ASSIGNED TASK:
From the first line to the last, set down the material exactly and drop every picture.

INPUT DATA:
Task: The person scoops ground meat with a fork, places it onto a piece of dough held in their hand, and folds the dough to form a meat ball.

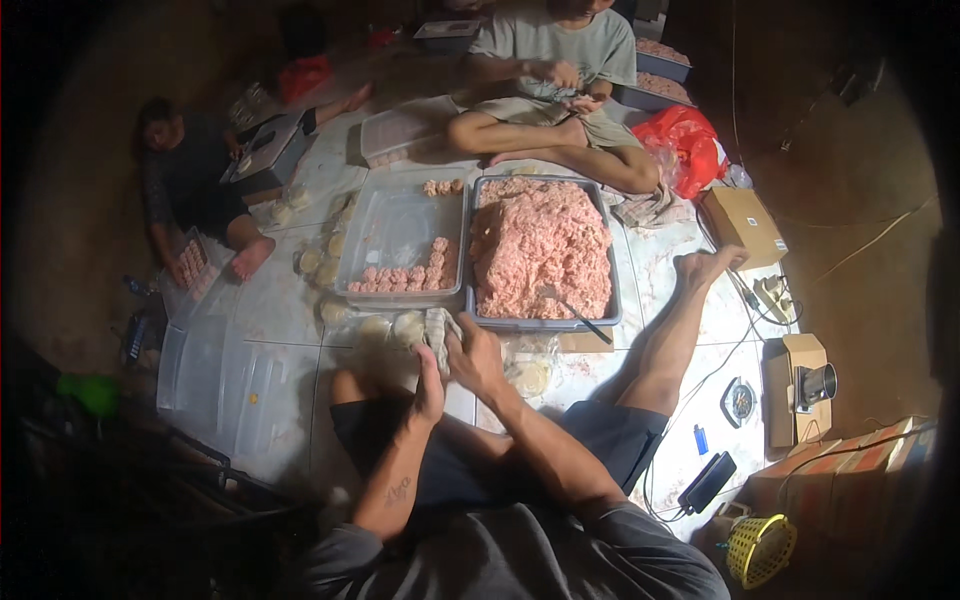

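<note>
A pale, crumpled cloth (440, 332) is bunched between my two hands, just in front of the tubs. My left hand (430, 388) is closed on its near side with the thumb up; its other fingers are mostly hidden. From the other side my right hand (478, 362) grips the cloth with bent fingers. Beyond them stands a grey tub (540, 324) heaped with pink minced filling (540, 245). A utensil with a dark handle (592, 326) sticks out of the filling's near edge. To its left, a clear plastic container (385, 225) holds rows of small filled dumplings (400, 280).
Packs of round pale wrappers (374, 328) lie left of my hands. Opposite me a person (555, 75) sits cross-legged, hands together; another person (190, 170) sits at the far left. Clear lids (215, 385), cables, a phone (707, 483), a cardboard box (745, 227) and a yellow basket (760, 550) surround me.
</note>
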Demonstrator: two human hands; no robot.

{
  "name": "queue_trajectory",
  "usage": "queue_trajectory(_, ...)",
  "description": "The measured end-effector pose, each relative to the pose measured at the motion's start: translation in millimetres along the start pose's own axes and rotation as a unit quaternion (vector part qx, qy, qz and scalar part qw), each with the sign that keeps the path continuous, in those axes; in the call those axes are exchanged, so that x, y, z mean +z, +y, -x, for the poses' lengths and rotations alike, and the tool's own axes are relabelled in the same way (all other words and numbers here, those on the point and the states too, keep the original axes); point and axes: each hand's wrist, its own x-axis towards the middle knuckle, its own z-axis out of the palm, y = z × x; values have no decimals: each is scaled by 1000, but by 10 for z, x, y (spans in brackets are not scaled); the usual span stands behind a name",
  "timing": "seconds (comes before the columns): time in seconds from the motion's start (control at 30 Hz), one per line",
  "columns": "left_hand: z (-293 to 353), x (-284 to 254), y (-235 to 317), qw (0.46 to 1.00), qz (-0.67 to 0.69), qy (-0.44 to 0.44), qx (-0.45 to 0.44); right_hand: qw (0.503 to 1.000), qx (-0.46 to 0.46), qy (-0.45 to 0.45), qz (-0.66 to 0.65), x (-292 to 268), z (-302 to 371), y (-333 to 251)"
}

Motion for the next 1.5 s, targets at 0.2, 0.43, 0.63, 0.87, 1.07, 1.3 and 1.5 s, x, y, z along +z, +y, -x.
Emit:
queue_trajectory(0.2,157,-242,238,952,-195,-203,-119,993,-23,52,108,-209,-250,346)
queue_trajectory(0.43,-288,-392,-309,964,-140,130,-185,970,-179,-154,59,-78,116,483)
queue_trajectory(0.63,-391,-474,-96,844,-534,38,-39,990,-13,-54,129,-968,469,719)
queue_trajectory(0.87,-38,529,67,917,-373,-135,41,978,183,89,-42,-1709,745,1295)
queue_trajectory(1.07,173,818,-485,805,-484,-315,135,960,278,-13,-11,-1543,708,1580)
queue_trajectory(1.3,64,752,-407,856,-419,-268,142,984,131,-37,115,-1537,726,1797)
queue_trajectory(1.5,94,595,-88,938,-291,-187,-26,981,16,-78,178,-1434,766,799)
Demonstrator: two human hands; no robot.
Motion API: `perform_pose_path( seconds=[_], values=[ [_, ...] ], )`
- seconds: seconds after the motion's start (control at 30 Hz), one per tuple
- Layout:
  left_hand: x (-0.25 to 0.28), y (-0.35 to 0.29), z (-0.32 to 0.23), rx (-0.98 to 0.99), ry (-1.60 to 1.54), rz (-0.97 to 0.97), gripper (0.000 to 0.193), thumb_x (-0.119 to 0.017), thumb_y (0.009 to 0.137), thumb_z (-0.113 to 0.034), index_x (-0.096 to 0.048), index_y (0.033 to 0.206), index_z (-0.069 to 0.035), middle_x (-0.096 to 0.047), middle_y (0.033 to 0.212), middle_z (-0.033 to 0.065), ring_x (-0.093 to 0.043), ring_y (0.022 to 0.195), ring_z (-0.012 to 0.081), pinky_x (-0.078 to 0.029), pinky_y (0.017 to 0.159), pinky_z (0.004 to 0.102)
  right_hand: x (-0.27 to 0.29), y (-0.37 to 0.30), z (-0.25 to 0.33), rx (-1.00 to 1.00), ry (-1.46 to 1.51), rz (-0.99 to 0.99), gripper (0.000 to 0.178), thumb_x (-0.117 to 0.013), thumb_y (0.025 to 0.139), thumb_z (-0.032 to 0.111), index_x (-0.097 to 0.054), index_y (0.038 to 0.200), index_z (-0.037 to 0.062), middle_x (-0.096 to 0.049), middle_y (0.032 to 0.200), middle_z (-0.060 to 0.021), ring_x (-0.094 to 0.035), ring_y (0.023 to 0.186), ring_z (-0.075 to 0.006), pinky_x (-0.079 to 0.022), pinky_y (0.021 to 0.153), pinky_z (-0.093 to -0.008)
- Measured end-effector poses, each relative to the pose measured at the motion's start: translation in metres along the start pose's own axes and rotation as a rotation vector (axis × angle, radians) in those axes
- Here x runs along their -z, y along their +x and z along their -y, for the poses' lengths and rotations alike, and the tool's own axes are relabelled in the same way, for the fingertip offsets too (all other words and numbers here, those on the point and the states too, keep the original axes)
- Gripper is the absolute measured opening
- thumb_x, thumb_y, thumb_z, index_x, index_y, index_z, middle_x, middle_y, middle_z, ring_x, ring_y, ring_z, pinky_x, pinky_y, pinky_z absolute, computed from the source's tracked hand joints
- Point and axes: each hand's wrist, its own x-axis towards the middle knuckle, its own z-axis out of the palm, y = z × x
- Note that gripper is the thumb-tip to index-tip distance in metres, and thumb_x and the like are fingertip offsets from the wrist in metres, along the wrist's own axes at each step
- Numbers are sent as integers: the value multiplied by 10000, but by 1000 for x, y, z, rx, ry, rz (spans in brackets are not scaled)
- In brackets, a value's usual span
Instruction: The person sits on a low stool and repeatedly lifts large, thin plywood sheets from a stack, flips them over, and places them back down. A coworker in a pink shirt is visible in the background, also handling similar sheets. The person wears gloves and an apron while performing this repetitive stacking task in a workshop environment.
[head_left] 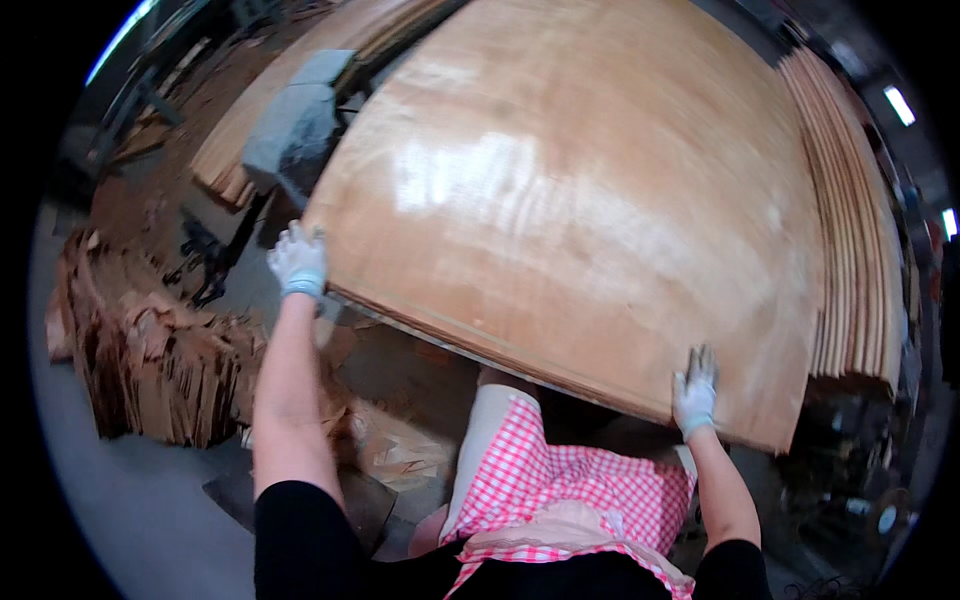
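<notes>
Your right hand [696, 390] is lying on the glossy wood sheet [580, 220], fingers outstretched; left hand [298, 262] is touching its corner, can't tell if gripping.

The left arm [290, 400] reaches forward, nearly straight, its gloved left grip [298, 262] back upward, the finger bend too blurred to judge. The right arm [724, 487] reaches less far forward, its gloved right grip [695, 390] palm down, fingers extended.
</notes>
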Motion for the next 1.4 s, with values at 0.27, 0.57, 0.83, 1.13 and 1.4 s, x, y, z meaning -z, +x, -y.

RESULT FOR THIS TASK:
Task: The person scoops ground meat with a fork, places it onto a piece of dough held in their hand, and folds the dough to form a meat ball.


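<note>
A pale, crumpled cloth (440, 332) is bunched between my two hands, just in front of the tubs. My left hand (430, 388) is closed on its near side with the thumb up; its other fingers are mostly hidden. From the other side my right hand (478, 362) grips the cloth with bent fingers. Beyond them stands a grey tub (540, 324) heaped with pink minced filling (540, 245). A utensil with a dark handle (592, 326) sticks out of the filling's near edge. To its left, a clear plastic container (385, 225) holds rows of small filled dumplings (400, 280).
Packs of round pale wrappers (374, 328) lie left of my hands. Opposite me a person (555, 75) sits cross-legged, hands together; another person (190, 170) sits at the far left. Clear lids (215, 385), cables, a phone (707, 483), a cardboard box (745, 227) and a yellow basket (760, 550) surround me.
</note>
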Demonstrator: two human hands; no robot.

{
  "name": "queue_trajectory",
  "usage": "queue_trajectory(_, ...)",
  "description": "The measured end-effector pose, each relative to the pose measured at the motion's start: translation in millimetres along the start pose's own axes and rotation as a unit quaternion (vector part qx, qy, qz and scalar part qw), each with the sign that keeps the path continuous, in those axes; in the call those axes are exchanged, so that x, y, z mean +z, +y, -x, for the poses' lengths and rotations alike, and the tool's own axes are relabelled in the same way (all other words and numbers here, those on the point and the states too, keep the original axes); point and axes: each hand's wrist, its own x-axis towards the middle knuckle, its own z-axis out of the palm, y = z × x; values have no decimals: each is scaled by 1000, but by 10 for z, x, y (spans in brackets are not scaled); the usual span stands behind a name",
  "timing": "seconds (comes before the columns): time in seconds from the motion's start (control at 30 Hz), one per line",
  "columns": "left_hand: z (-293 to 353), x (-284 to 254), y (-235 to 317), qw (0.46 to 1.00), qz (-0.67 to 0.69), qy (-0.44 to 0.44), qx (-0.45 to 0.44); right_hand: qw (0.503 to 1.000), qx (-0.46 to 0.46), qy (-0.45 to 0.45), qz (-0.66 to 0.65), x (-292 to 268), z (-302 to 371), y (-333 to 251)"
}

Motion for the next 1.5 s, targets at 0.2, 0.43, 0.63, 0.87, 1.07, 1.3 and 1.5 s, x, y, z along +z, +y, -x.
Emit:
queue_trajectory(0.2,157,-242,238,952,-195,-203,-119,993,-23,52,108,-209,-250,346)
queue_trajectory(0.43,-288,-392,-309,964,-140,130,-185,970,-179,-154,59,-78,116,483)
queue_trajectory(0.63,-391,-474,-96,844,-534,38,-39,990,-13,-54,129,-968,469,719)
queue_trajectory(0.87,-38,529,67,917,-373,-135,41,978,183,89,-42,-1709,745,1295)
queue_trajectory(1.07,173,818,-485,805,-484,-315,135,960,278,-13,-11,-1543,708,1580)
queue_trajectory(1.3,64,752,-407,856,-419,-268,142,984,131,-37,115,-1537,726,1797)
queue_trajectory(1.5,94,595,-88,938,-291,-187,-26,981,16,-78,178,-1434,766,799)
Demonstrator: two human hands; no robot.
Motion API: `perform_pose_path( seconds=[_], values=[ [_, ...] ], )`
- seconds: seconds after the motion's start (control at 30 Hz), one per tuple
- Layout:
  left_hand: x (-0.25 to 0.28), y (-0.35 to 0.29), z (-0.32 to 0.23), rx (-0.98 to 0.99), ry (-1.60 to 1.54), rz (-0.97 to 0.97), gripper (0.000 to 0.193), thumb_x (-0.119 to 0.017), thumb_y (0.009 to 0.137), thumb_z (-0.113 to 0.034), index_x (-0.096 to 0.048), index_y (0.033 to 0.206), index_z (-0.069 to 0.035), middle_x (-0.096 to 0.047), middle_y (0.033 to 0.212), middle_z (-0.033 to 0.065), ring_x (-0.093 to 0.043), ring_y (0.022 to 0.195), ring_z (-0.012 to 0.081), pinky_x (-0.078 to 0.029), pinky_y (0.017 to 0.159), pinky_z (0.004 to 0.102)
  right_hand: x (-0.27 to 0.29), y (-0.37 to 0.30), z (-0.25 to 0.33), rx (-1.00 to 1.00), ry (-1.46 to 1.51), rz (-0.99 to 0.99), gripper (0.000 to 0.178), thumb_x (-0.117 to 0.013), thumb_y (0.025 to 0.139), thumb_z (-0.032 to 0.111), index_x (-0.097 to 0.054), index_y (0.038 to 0.200), index_z (-0.037 to 0.062), middle_x (-0.096 to 0.049), middle_y (0.032 to 0.200), middle_z (-0.060 to 0.021), ring_x (-0.094 to 0.035), ring_y (0.023 to 0.186), ring_z (-0.075 to 0.006), pinky_x (-0.079 to 0.022), pinky_y (0.021 to 0.153), pinky_z (-0.093 to -0.008)
- Measured end-effector poses, each relative to the pose measured at the motion's start: translation in metres along the start pose's own axes and rotation as a rotation vector (axis × angle, radians) in those axes
- Here x runs along their -z, y along their +x and z along their -y, for the poses' lengths and rotations alike, and the tool's own axes are relabelled in the same way, for the fingertip offsets too (all other words and numbers here, those on the point and the states too, keep the original axes)
- Gripper is the absolute measured opening
- thumb_x, thumb_y, thumb_z, index_x, index_y, index_z, middle_x, middle_y, middle_z, ring_x, ring_y, ring_z, pinky_x, pinky_y, pinky_z absolute, computed from the source's tracked hand joints
- Point and axes: each hand's wrist, its own x-axis towards the middle knuckle, its own z-axis out of the palm, y = z × x
- Note that gripper is the thumb-tip to index-tip distance in metres, and thumb_x and the like are fingertip offsets from the wrist in metres, along the wrist's own axes at each step
- Numbers are sent as integers: the value multiplied by 10000, but by 1000 for x, y, z, rx, ry, rz (spans in brackets are not scaled)
- In brackets, a value's usual span
Instruction: The person sits on a low stool and repeatedly lifts large, thin plywood sheets from a stack, flips them over, and places them back down. A coworker in a pink shirt is visible in the background, also handling similar sheets. The person wears gloves and an apron while performing this repetitive stacking task in a workshop environment.
[head_left] 
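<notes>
Your right hand [696, 390] is lying on the glossy wood sheet [580, 220], fingers outstretched; left hand [298, 262] is touching its corner, can't tell if gripping.

The left arm [290, 400] reaches forward, nearly straight, its gloved left grip [298, 262] back upward, the finger bend too blurred to judge. The right arm [724, 487] reaches less far forward, its gloved right grip [695, 390] palm down, fingers extended.
</notes>
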Motion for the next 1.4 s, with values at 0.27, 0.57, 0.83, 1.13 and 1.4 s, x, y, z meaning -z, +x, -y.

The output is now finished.